What is being asked
All of the data must be output without alteration.

Supplied information
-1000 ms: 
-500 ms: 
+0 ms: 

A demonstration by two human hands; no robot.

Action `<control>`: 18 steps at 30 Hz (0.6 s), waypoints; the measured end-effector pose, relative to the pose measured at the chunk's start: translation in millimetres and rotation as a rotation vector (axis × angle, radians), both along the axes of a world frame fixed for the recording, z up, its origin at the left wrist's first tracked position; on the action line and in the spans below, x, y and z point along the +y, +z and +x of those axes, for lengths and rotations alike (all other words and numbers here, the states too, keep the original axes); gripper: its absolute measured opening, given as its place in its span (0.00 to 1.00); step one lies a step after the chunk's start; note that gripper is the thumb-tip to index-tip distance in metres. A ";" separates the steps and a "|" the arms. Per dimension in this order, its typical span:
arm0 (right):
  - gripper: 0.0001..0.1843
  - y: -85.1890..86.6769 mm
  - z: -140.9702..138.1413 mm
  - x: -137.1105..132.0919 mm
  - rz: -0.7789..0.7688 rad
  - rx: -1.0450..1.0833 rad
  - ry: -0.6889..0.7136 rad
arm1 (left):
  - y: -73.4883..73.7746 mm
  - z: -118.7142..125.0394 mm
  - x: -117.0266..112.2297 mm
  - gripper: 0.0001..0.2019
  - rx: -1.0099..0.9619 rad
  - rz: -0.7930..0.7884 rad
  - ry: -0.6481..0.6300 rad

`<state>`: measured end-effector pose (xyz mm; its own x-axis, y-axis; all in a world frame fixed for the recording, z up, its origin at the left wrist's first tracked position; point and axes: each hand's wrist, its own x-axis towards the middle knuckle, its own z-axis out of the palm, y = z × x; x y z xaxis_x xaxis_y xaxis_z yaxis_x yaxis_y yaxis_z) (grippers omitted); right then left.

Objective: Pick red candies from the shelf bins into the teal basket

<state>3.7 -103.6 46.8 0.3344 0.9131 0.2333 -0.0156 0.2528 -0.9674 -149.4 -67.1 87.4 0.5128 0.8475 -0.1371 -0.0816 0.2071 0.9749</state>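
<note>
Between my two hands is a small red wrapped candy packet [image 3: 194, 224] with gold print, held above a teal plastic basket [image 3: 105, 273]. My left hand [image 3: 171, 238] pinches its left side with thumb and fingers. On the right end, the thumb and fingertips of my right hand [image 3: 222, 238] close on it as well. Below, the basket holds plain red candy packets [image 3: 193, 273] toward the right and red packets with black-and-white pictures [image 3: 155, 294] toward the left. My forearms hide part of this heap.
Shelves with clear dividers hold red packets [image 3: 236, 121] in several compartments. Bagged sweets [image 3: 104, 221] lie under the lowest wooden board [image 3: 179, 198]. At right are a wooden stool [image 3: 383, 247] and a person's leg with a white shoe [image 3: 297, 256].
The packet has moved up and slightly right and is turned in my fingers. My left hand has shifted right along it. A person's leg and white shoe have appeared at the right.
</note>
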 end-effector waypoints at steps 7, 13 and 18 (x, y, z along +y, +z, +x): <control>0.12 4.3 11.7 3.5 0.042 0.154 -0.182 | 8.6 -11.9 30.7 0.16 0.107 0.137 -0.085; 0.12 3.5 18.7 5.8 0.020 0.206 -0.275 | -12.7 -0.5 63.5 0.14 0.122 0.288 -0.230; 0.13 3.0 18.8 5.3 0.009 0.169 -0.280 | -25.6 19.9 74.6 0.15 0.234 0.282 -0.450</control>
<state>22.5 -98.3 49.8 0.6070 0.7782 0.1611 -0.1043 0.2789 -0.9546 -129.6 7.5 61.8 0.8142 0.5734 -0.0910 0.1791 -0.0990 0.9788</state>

Answer
-1000 ms: 
-500 ms: 
+0 ms: 

A demonstration by two human hands; no robot.

Action `<control>`: 18 steps at 30 Hz (0.6 s), waypoints; the measured end-effector pose, relative to the pose measured at the chunk's start: translation in millimetres and rotation as a rotation vector (axis × angle, radians), both along the axes of a world frame fixed for the recording, z up, its origin at the left wrist's first tracked position; on the action line and in the spans below, x, y and z point along the +y, +z and +x of those axes, for lengths and rotations alike (all other words and numbers here, the states too, keep the original axes); gripper: its absolute measured opening, given as its place in its span (0.00 to 1.00); step one lies a step after the chunk's start; note that gripper is the thumb-tip to index-tip distance in metres. A ";" separates the steps and a "|" the arms. Per dimension in this order, its typical span:
arm0 (right):
  - gripper: 0.0001..0.1843
  - y: -85.1890..86.6769 mm
  - z: -140.9702..138.1413 mm
  - x: -137.1105..132.0919 mm
  - rz: -0.7789..0.7688 rad
  - rx: -1.0450..1.0833 rad
  - ry: -0.6889..0.7136 rad
arm1 (left):
  - y: -73.4883..73.7746 mm
  - z: -118.7142..125.0394 mm
  - x: -117.0266..112.2297 mm
  - gripper: 0.0001..0.2019
  - rx: -1.0099..0.9619 rad
  - rz: -0.7930..0.7884 rad
  - ry: -0.6481..0.6300 rad

`<state>`: measured end-effector pose (xyz mm; its own x-axis, y-axis; all in a world frame fixed for the recording, z up, its origin at the left wrist's first tracked position; point and axes: each hand's wrist, its own x-axis towards the middle knuckle, its own z-axis out of the palm, y = z × x; x y z xaxis_x xaxis_y xaxis_z yaxis_x yaxis_y yaxis_z) (grippers omitted); right then left.

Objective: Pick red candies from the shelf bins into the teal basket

<state>3.7 -103.6 46.8 0.3344 0.9131 0.2333 -0.0156 0.2528 -0.9674 -149.4 -67.1 87.4 0.5128 0.8475 -0.1371 -0.0816 0.2071 0.9749</state>
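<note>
Between my two hands is a small red wrapped candy packet [image 3: 194, 224] with gold print, held above a teal plastic basket [image 3: 105, 273]. My left hand [image 3: 171, 238] pinches its left side with thumb and fingers. On the right end, the thumb and fingertips of my right hand [image 3: 222, 238] close on it as well. Below, the basket holds plain red candy packets [image 3: 193, 273] toward the right and red packets with black-and-white pictures [image 3: 155, 294] toward the left. My forearms hide part of this heap.
Shelves with clear dividers hold red packets [image 3: 236, 121] in several compartments. Bagged sweets [image 3: 104, 221] lie under the lowest wooden board [image 3: 179, 198]. At right are a wooden stool [image 3: 383, 247] and a person's leg with a white shoe [image 3: 297, 256].
The packet has moved up and slightly right and is turned in my fingers. My left hand has shifted right along it. A person's leg and white shoe have appeared at the right.
</note>
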 end-effector waypoints at steps 7, 13 and 18 (x, y, z along +y, +z, +x): <control>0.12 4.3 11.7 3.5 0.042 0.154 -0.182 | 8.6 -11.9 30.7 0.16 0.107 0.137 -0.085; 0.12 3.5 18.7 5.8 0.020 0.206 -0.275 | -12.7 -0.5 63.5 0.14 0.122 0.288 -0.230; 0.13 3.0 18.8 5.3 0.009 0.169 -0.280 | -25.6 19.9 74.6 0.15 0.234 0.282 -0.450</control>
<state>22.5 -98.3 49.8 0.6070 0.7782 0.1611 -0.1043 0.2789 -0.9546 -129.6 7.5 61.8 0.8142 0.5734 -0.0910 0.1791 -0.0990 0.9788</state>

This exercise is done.